PROMPT:
Go to the line below containing "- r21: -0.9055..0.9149" and print exactly from there through the line containing "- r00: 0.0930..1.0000", both included. Print nothing else.

── DATA SEGMENT

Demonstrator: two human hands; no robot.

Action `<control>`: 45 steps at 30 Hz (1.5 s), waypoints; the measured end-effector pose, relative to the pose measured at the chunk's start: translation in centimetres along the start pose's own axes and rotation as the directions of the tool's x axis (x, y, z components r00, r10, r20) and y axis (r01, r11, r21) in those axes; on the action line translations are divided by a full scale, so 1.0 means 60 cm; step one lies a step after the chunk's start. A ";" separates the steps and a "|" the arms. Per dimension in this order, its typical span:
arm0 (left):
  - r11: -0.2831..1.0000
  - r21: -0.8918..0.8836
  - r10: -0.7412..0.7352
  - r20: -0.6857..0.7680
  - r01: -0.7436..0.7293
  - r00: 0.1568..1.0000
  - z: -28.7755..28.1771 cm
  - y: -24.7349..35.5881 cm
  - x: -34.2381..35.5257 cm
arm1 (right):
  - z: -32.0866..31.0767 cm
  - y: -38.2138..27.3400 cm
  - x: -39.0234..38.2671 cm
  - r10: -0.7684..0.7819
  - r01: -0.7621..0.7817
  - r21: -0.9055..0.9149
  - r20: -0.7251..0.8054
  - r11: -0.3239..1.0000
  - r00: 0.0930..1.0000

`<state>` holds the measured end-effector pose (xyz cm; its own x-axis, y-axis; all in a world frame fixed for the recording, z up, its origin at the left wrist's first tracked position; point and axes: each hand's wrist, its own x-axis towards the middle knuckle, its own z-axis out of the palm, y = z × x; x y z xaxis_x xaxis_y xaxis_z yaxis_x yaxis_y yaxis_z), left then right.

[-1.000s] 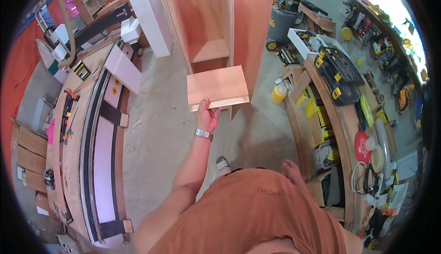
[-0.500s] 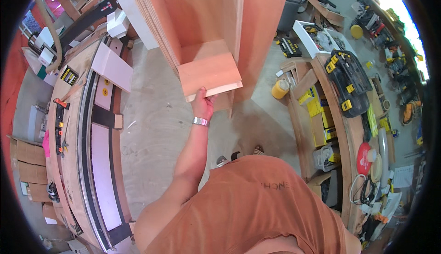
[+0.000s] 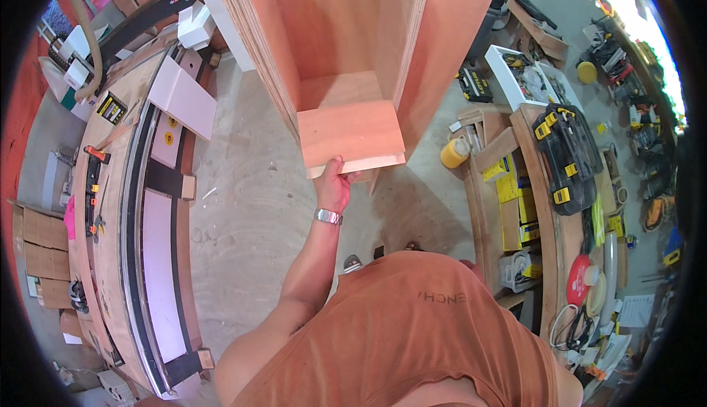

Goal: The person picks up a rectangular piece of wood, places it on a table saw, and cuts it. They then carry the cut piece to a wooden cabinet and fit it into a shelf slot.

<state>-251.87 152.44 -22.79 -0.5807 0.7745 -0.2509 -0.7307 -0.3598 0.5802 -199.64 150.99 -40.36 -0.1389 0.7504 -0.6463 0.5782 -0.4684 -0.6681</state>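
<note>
Board (image 3: 352, 133), pinched in left hand (image 3: 336, 188) before far cabinet (image 3: 337, 35); apparently aligning, next move needing level aim. Right hand: unseen.

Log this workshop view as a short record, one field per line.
Left hand: grips a wooden piece by its near edge, thumb on top
Left wrist: silver watch
Right hand: not in view
Ahead: tall open plywood cabinet beyond the wooden piece; contact unclear
Left side: long workbench
Right side: wooden bench bearing a black tool case
</note>
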 end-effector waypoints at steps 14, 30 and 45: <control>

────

OUTPUT BELOW:
  - r21: -0.9055..0.9149
  - r20: -0.7251..0.8054
  - r11: -0.3239..1.0000
  - r00: 0.0930..1.0000

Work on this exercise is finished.